The two-day confirmation hearing of Prime Minister-designate Kim Suk-soo opens Tuesday. Mr. Kim is the third nominee in two months, which explains why public interest in the hearing cooled off long ago. Political circles are also too preoccupied with the presidential election to pay much attention to the confirmation hearing. This could mean that the hearings to confirm our prime minister could turn out to be just a formality. More interesting, perhaps, are recent allegations that the government secretly funded North Korea and the ongoing squabble about Grand National Party leader Lee Hoi-chang's son and the draft.

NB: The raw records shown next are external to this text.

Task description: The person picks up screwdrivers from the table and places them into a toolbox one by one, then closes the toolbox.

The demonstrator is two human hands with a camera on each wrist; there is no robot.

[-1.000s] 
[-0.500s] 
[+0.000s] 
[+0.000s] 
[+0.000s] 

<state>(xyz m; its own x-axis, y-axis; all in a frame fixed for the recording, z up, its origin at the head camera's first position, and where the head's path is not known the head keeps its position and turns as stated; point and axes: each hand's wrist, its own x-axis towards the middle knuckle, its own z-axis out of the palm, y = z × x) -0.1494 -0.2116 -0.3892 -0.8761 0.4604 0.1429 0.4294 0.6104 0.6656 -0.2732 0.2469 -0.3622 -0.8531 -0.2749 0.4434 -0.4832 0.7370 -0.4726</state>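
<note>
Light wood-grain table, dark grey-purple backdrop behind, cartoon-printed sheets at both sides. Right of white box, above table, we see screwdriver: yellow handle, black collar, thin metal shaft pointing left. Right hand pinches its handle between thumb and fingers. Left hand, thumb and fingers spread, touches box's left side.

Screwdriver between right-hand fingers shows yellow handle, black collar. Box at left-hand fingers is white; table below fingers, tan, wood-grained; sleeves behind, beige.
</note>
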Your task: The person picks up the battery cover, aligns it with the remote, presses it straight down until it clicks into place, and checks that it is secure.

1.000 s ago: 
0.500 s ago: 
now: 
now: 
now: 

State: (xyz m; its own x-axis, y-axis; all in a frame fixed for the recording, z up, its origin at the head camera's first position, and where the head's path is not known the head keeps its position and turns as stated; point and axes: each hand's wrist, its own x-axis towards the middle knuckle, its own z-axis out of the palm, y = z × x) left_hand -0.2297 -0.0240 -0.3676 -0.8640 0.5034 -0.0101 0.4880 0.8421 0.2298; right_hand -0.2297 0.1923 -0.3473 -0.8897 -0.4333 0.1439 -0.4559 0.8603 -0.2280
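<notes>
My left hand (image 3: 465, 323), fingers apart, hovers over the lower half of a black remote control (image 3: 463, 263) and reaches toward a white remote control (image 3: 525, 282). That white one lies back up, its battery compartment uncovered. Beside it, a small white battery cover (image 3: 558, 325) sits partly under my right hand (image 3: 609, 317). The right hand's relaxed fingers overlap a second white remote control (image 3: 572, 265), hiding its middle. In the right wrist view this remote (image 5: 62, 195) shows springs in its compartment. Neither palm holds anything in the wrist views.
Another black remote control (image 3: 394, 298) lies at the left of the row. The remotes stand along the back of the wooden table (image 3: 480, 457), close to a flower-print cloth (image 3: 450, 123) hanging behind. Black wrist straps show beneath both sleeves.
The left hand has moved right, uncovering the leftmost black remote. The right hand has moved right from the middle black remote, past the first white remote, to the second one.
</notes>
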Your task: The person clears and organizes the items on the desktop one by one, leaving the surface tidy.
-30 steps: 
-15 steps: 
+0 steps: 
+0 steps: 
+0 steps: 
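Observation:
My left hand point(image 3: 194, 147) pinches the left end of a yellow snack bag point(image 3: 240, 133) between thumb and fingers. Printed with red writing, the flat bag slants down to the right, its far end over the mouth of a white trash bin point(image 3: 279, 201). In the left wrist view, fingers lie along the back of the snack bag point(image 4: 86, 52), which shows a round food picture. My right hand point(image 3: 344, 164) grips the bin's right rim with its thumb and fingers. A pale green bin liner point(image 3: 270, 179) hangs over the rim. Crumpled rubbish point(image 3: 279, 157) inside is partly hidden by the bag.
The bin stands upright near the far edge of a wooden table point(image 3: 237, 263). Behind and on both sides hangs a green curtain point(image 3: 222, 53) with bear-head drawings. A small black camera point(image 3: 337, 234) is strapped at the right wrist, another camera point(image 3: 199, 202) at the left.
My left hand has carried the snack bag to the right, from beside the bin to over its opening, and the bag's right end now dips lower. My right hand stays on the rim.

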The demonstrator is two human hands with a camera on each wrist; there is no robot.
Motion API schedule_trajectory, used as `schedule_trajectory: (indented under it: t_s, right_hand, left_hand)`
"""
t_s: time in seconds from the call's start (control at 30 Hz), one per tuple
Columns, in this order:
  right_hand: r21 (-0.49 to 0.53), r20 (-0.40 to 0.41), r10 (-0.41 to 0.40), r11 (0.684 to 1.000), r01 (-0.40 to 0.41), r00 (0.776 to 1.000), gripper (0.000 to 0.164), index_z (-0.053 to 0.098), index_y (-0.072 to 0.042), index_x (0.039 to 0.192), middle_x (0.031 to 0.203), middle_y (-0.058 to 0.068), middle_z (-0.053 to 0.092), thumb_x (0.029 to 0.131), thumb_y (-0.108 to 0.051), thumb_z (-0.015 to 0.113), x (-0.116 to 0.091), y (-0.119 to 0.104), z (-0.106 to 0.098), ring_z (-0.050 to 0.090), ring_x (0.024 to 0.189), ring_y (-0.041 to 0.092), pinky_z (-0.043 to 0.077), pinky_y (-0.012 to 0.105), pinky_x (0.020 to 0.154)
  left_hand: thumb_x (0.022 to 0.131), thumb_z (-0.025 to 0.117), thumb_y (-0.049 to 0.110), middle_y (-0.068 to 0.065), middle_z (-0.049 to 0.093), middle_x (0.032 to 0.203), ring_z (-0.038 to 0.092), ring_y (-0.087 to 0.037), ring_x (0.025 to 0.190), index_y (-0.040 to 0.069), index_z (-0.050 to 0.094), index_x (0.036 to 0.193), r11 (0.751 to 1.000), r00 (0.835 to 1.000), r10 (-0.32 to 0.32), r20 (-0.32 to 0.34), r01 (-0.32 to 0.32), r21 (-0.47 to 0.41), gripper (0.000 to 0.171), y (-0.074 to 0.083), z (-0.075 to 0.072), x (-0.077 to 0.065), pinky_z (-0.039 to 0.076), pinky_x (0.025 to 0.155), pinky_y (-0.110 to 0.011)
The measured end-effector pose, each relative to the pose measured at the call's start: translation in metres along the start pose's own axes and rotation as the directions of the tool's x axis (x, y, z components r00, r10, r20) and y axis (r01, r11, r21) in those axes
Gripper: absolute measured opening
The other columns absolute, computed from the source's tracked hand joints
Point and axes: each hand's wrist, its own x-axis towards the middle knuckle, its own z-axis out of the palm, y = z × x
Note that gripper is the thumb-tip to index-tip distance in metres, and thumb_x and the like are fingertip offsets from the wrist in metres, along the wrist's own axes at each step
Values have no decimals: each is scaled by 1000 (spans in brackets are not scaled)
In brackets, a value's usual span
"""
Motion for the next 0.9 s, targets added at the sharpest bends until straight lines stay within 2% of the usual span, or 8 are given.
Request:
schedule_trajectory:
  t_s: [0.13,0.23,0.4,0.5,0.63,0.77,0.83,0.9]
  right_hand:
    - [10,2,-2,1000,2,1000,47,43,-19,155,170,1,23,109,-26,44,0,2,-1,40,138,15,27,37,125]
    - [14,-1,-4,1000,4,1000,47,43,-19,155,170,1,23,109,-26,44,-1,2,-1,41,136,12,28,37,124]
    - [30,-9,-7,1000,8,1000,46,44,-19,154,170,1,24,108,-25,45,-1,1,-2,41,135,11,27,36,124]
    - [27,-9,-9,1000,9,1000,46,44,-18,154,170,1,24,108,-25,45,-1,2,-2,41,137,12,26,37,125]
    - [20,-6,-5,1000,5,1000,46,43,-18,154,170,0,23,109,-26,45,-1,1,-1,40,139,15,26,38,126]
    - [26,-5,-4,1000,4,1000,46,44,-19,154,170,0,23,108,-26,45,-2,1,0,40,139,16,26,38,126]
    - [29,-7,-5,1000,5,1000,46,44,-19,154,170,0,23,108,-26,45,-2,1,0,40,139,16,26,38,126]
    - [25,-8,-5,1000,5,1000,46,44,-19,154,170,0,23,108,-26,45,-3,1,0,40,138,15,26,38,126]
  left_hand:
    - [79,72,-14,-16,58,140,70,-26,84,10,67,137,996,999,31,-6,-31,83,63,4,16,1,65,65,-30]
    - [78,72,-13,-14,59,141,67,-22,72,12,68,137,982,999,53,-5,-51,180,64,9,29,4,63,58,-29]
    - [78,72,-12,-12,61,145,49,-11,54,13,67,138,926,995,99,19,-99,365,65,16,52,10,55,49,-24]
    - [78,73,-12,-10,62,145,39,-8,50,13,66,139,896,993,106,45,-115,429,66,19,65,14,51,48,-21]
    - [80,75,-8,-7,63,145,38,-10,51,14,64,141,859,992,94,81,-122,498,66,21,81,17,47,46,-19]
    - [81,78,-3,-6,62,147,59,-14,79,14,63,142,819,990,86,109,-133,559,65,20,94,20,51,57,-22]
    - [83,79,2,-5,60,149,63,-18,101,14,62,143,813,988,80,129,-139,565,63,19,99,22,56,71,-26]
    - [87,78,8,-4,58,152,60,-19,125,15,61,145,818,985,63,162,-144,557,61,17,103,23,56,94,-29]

This prime minister will not stay long in office, but he will still be our prime minister. As important as ending the 80 days of a government without an official prime minister is the task of finding the right one. A prime minister is vital for the stability of the last days of this administration, and the success of this experiment in legislative oversight of prime minister appointees is important for political stability.

The task of filling the prime minister's seat should not be a mere formality. It is important to leave a good precedent for the confirmations of future prime ministers. We should not wish for this confirmation hearing to be just done and gotten over with -- although this is an understandable sentiment considering the fact that we have had two nominees fail to be confirmed.

This hearing should also be equitable with the scrutiny given to the other two nominees. The fact that this is the third confirmation hearing in two months is no excuse for the hearings to be a pro-forma affair. Already, some ethical issues have been raised about Mr. Kim. Questions about his acquisition of wealth and his donation of property to his sons should be thoroughly aired. Mr. Kim must also be made to explain about his son's exemption from military service, where some of his statements have been contradictory. Just because we have come this far without a prime minister, we should not apply standards different than those in the two former hearings. Excessive demands and personal insults must of course be put aside, but the questioners should not show up with perfunctory questions.

We should remember that this confirmation hearing could become the watershed for the appointment of all senior officials.